Este es un libro que hace temblar. ¿Por qué? Porque acusa a la administración Bush de ignorar las amenazas terroristas de Al-Kaeda y porque dice que un mejor trabajo de inteligencia hubiera evitado, quizás, las más de tres mil muertes del 9/11. Clarke describe a la asesora de seguridad nacional, Condoleezza Rice, como una mujer poco informada sobre los peligros de Al-Kaeda. Y al gobierno de Bush lo critica por ser demasiado lento para enfrentar con efectividad los planes de ataque de los fundamentalistas musulmanes; una reunión de alto nivel que él había pedido el 25 de enero del 2001 no se realizó hasta el 4 de septiembre de ese año y, luego de la reunión, no se tomó ninguna decisión importante. Siete días después atacaron los terroristas.

Clarke asegura que el director de la CIA, George Tenet, le dijo en junio del 2001 que presentía que muy pronto ocurriría “algo grande”, un ataque terrorista de grandes dimensiones. Si la CIA sabía que habían entrado a Estados Unidos dos conocidos terrroristas de Al-Kaeda –como relata Clarke en el libro- y que el FBI tenía información de que algo raro estaba ocurriendo en varias escuelas de aviación del país ¿por qué esa información nunca le llegó a Clarke, a Rice o a Bush? ¿Por qué? ¿Dónde se detuvo?

Clarke diría más tarde, ante la comisión investigadora del congreso, que la amenaza del grupo terrorista de Al-Kaeda era un asunto “importante” pero no “urgente” para la administración Bush. El propio presidente Bush reconoció en una entrevista con el periodista, Bob Woodward, que Al-Kaeda y su líder, Osama bin Laden, no eran su prioridad antes del 11 de septiembre del 2001. “No tenía ese sentido de urgencia”, dice el presidente en el libro de Woodward, Bush en Guerra (Bush at War). Y mucha gente empieza a creer lo mismo; una encuesta del Los Angeles Times indica que el 52 por ciento cree que Bush no tomó la amenaza terrorista con suficiente seriedad antes del 9/11.

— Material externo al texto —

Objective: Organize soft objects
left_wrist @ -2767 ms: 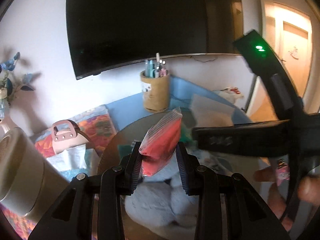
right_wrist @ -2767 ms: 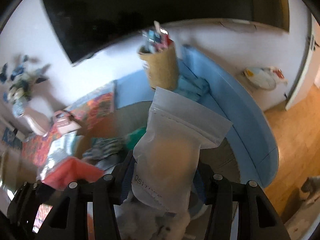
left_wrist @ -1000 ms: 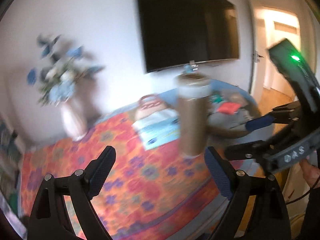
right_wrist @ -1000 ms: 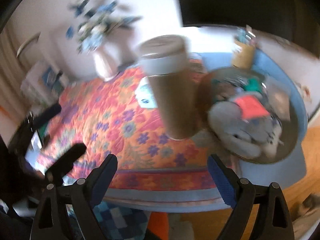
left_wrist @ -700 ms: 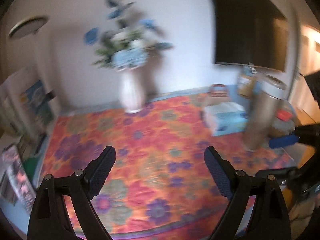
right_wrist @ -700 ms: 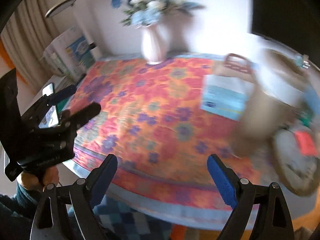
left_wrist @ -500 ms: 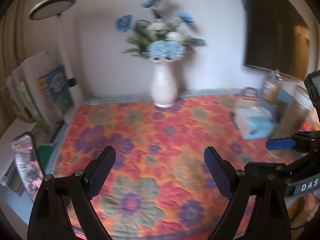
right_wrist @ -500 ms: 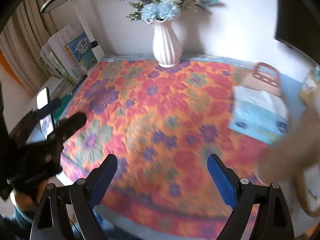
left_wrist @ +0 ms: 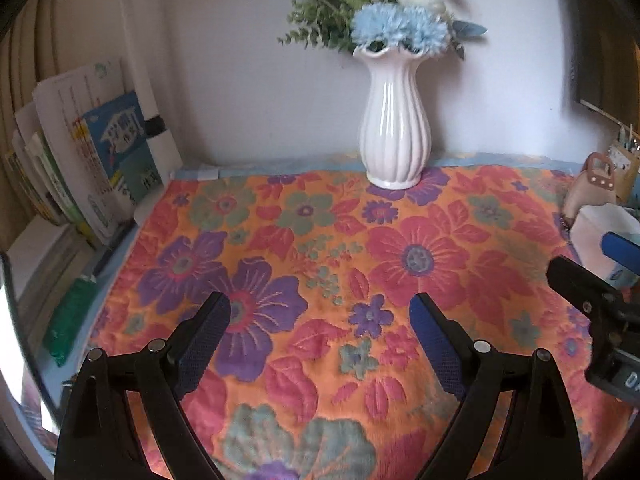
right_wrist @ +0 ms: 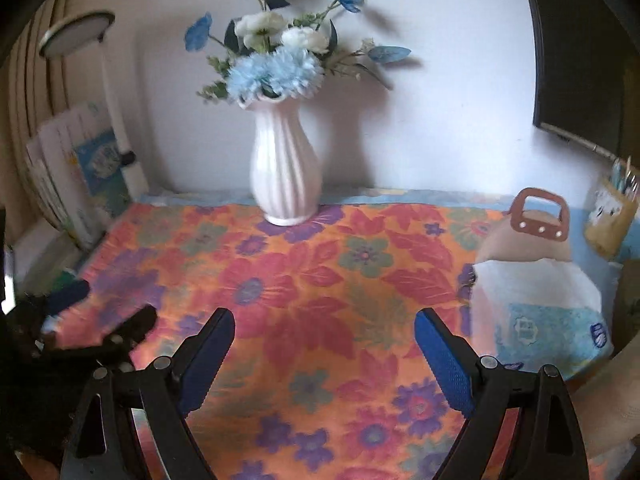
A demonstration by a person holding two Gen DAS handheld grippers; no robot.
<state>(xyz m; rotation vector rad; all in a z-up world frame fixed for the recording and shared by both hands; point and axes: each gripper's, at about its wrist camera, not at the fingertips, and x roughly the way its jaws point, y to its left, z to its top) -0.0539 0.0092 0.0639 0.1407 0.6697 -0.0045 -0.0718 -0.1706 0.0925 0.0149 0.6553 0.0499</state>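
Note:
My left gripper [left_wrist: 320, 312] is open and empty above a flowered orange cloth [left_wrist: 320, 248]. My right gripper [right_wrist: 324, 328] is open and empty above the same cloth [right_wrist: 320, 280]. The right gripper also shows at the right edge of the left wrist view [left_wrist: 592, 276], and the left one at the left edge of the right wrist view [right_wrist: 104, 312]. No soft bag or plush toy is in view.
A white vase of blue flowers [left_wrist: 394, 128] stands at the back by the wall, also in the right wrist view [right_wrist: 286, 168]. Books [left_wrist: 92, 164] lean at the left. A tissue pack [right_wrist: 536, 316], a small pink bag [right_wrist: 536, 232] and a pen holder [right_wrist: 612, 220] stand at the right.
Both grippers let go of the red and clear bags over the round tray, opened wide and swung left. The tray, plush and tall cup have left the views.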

El libro está lleno de minas para la campaña de reelección del equipo de Bush. La guerra contra Irak fue innecesaria, concluye Clarke, porque Saddam Hussein no tenía nada que ver con el 9/11. “Bush invadió Irak en el 2003 porque Saddam usó armas de destrucción masiva en los años 80 y porque invadió Kuwait en 1990.” Los soldados que pelean en Irak creen, falsamente, que lo hacen para vengar los muertos del 9/11, nos asegura Clarke. Y luego añade que si el 70 por ciento de los norteamericanos opina, equivocadamente, que Saddam Hussein tuvo algo que ver con los ataques al World Trade Center de Nueva York y al Pentágono en Washington es por las “declaraciones engañosas de la Casa Blanca.” Nunca había dicho algo así alguien que hubiera trabajado tan cerca de Bush.

Por eso los principales miembros del actual gobierno han tratado de desmentir, una a una, las acusaciones de Clarke. Además, lo acusan de no contar la historia completa, de estar resentido por no haber obtenido un mejor puesto, de ser arrogante y egocéntrico, de tratar de vender libros a toda costa e, incluso, de estar ligado a la campaña del candidato demócrata a la presidencia John Kerry. Pero las consecuencias del libro las seguimos viendo todavía un par de semanas después de su lanzamiento. Lo que pasa es que no es fácil desacreditar o acusar de antinorteamericano a alguien como Clarke que ha trabajado en cuatro gobiernos de Estados Unidos y que fuera el zar antiterrorismo en la actual administración y en la del presidente Bill Clinton.

Clarke, con su libro y sus más de 15 horas de testimonio ante la comisión del congreso, ya dio su versión de los hechos, y ha obligado a testificar bajo juramento a la asesora Rice. Pero lo más preocupante del libro de Clarke es que alguien –aun no sabemos quien- no está diciendo toda la verdad y que, de ser ciertas sus acusaciones más serias, Estados Unidos podría estar aun en peligro de nuevos ataques terroristas dentro de su territorio.

Ahora bien, hay que poner todo esto en perspectiva. Lo grave no es, únicamente, haber cometido un error de apreciación respecto a Al-Kaeda, como sugiere el libro de Clarke. No. Lo verdaderamente grave sería cometer el mismo error dos veces. Eso sí sería imperdonable.